TPT operates on a seemingly-obvious but sadly rare belief: trust teachers. Teachers know what they’re doing and can create the best materials possible. And when teachers come together? They are truly unstoppable. TPT treats teachers as the experts they are. Teachers have always made brilliant adjustments and modifications to their district-supplied materials and TPT has created an avenue for this work to be celebrated and shared.
Noelle Pickering is a TPT seller who taught middle school math before she started selling her own materials in 2012. Pickering says “I had a common challenge. Like many teachers, the resources I was given weren’t quite adequate. This got me started creating my own resources.” After leaving the classroom, Pickering was able to use the curriculum development skills she had learned out of necessity to build her own TPT store.
Pickering started a blog called Maneuvering the Middle, where she posts about teaching and promotes the materials she sells on TPT. As the mother of two young children, Pickering is able to stay at home with her kids while selling materials on TPT (she even funded the adoption of her younger child through money she made on TPT).
Pickering enjoys creating engaging materials, but sees the biggest payoff when she hears about the impact her materials have had on the lives of teachers and students. She says, “One of the things I didn’t anticipate but have really enjoyed is the collaboration that comes from interacting with the greater teacher community.” Pickering is able to interact with teachers through social media, emails, and conferences, saying, “It’s a really neat community that I still get to be a part of.”

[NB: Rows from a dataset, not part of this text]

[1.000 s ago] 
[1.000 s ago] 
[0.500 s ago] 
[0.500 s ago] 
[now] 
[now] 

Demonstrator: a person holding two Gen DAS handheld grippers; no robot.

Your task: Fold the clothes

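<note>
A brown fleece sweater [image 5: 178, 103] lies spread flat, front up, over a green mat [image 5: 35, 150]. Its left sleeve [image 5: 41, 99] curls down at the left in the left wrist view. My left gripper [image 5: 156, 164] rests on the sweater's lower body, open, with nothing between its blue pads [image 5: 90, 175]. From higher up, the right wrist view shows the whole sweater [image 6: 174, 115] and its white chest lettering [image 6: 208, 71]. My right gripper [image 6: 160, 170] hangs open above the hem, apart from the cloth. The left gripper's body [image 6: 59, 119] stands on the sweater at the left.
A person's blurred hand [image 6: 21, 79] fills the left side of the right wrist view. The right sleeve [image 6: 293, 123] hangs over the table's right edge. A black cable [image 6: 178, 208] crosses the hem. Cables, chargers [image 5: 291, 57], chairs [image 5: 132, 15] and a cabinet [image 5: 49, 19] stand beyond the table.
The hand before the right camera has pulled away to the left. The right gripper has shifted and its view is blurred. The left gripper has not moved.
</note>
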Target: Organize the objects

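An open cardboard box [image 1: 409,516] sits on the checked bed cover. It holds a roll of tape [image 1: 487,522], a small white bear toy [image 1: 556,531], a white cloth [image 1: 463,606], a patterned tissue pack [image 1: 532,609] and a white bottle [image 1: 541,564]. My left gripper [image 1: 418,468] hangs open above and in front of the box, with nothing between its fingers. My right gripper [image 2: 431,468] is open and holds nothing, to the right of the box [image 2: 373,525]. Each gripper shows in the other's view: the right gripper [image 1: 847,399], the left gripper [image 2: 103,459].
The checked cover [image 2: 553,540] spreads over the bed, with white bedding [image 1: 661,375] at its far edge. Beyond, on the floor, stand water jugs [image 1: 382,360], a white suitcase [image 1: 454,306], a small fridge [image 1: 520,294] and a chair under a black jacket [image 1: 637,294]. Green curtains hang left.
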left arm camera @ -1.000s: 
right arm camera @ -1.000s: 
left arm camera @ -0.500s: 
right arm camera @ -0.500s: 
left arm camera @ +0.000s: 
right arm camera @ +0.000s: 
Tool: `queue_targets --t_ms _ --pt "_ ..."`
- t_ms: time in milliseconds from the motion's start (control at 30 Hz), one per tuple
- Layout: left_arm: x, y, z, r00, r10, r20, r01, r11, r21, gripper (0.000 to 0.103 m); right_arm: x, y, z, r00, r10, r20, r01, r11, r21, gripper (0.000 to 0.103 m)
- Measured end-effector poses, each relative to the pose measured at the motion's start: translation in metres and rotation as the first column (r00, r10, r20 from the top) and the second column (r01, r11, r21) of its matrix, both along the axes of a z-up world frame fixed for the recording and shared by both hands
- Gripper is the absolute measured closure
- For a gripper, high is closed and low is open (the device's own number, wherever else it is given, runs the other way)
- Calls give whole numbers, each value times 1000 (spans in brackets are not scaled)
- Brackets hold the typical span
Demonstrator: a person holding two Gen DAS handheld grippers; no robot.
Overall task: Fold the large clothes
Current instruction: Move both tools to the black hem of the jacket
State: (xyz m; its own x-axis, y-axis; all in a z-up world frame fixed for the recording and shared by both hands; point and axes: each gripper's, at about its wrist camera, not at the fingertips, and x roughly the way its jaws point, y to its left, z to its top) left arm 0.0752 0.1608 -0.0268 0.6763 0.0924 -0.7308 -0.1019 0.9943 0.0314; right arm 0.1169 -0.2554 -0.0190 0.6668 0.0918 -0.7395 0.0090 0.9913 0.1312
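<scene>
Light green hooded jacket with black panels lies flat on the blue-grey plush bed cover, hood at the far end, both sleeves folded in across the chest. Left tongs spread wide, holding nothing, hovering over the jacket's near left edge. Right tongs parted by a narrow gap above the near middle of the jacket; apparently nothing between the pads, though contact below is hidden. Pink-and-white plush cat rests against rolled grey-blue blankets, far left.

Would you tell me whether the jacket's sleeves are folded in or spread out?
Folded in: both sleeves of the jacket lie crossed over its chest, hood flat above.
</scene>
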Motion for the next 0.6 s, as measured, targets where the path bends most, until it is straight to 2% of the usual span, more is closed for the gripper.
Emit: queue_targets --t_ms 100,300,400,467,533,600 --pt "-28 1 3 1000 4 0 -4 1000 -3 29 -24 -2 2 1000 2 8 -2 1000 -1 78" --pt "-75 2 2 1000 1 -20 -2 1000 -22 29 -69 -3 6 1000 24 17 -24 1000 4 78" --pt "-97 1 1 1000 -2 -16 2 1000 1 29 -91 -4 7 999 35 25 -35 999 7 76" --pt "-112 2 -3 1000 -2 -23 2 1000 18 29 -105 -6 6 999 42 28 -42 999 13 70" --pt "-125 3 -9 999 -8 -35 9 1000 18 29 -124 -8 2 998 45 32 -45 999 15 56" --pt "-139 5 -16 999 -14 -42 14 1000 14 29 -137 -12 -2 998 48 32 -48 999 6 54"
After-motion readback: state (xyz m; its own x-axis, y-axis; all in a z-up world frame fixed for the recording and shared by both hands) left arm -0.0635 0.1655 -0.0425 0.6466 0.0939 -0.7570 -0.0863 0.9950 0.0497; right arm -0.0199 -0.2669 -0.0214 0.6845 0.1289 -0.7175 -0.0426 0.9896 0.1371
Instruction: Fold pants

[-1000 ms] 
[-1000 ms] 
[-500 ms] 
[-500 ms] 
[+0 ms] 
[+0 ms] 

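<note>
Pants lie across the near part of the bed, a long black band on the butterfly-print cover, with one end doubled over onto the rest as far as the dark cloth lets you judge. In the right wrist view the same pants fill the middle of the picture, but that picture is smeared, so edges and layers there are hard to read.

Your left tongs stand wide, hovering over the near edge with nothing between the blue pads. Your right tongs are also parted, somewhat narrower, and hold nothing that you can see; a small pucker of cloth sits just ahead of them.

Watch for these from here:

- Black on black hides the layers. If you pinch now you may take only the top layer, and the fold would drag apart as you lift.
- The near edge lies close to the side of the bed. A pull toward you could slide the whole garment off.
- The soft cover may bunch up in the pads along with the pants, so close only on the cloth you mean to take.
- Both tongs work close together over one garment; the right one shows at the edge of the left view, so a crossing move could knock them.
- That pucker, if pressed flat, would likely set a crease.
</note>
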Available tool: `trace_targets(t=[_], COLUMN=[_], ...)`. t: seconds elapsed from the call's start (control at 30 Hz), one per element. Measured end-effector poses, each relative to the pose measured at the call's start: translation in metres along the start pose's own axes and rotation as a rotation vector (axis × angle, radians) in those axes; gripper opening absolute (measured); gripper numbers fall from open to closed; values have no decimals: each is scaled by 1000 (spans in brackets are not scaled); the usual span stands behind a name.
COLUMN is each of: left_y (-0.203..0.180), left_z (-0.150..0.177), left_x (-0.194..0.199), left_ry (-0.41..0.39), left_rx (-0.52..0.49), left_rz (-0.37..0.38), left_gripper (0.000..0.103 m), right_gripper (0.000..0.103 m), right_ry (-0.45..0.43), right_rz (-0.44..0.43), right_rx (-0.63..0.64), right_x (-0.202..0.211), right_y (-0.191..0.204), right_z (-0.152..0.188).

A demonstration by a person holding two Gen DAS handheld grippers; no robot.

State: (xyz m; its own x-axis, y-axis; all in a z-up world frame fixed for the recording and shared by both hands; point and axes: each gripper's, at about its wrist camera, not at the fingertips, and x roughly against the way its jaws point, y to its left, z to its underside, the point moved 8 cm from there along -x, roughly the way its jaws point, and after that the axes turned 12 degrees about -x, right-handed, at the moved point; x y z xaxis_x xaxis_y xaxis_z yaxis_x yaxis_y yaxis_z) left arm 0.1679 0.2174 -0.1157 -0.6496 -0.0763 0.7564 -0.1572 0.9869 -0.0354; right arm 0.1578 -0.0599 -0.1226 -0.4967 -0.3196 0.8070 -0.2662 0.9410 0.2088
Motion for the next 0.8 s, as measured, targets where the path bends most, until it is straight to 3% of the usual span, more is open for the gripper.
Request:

While teachers come to TPT for the resources, they often stay for the community. As TPT’s CEO Adam Freed says, “Community is the fire that fuels teachers.” Teacher-creators like Pickering and Matt Sutton, who runs the store Digital Divide and Conquer, echo Freed’s assertion. For Sutton, who is a full-time special ed teacher, TPT has allowed him to get a wider view of teaching. He came to TPT because of his love for creating materials that encourage kids to use their imagination in the classroom, but is motivated by the feedback he gets from other teachers. Sutton says, “You don’t always get an opportunity to talk to teachers who are outside your building. It’s great to see how it differs from teacher to teacher. Teachers from all over are able to take these resources and make them their own.”
TPT has hit on three giant areas of need that teachers have: the need for quality materials, the need for collaboration, and the need for extra money. By combining the three, TPT has created a community that teachers keep coming back to. TPT acts like a virtual teacher’s lounge for those who may not have the collaboration or resources they desire. Even more, TPT highlights teachers’ skills in a way that elevates the whole profession and shows outsiders what teachers are capable of doing.
Now even the administrators are listening. TPT unveiled a teacher-powered school purchasing platform earlier this year and currently 2% of the nation’s schools are using it. Freed says, “I think it really speaks to the recognition that these materials are engaging and rigorous. Because teachers are choosing them, they are excited to use them. Then the students get really excited and the learning increases.”
By harnessing the power of teacher-created resources, districts are able to increase teacher buy-in by acknowledging that they really do know best.